Wherever the word "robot" occurs in the listing below, copy that whole line.
━━━━━━━━━━━━━━━━━━━━
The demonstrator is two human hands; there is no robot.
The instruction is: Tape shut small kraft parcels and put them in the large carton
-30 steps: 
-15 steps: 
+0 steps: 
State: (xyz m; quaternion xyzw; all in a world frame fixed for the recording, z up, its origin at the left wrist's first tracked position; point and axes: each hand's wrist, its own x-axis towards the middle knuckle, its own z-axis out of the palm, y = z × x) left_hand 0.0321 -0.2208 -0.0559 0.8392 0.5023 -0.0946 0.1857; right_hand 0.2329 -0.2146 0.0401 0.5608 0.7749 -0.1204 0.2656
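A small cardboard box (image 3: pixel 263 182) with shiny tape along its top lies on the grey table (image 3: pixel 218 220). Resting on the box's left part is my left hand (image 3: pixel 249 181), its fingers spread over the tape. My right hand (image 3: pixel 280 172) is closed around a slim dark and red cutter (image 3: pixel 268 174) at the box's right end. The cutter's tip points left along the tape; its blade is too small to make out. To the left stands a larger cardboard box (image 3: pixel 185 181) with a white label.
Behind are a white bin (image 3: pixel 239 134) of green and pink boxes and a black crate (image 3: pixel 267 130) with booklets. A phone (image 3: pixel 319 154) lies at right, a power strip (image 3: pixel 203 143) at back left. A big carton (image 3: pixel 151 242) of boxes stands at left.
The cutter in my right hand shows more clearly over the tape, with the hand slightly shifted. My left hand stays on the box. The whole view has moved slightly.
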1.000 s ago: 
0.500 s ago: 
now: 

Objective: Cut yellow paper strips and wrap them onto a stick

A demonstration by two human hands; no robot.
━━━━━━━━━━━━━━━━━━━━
Answer to this exercise:
The demonstrator is two human hands; there is no robot.
A demonstration by two human hands; no robot.

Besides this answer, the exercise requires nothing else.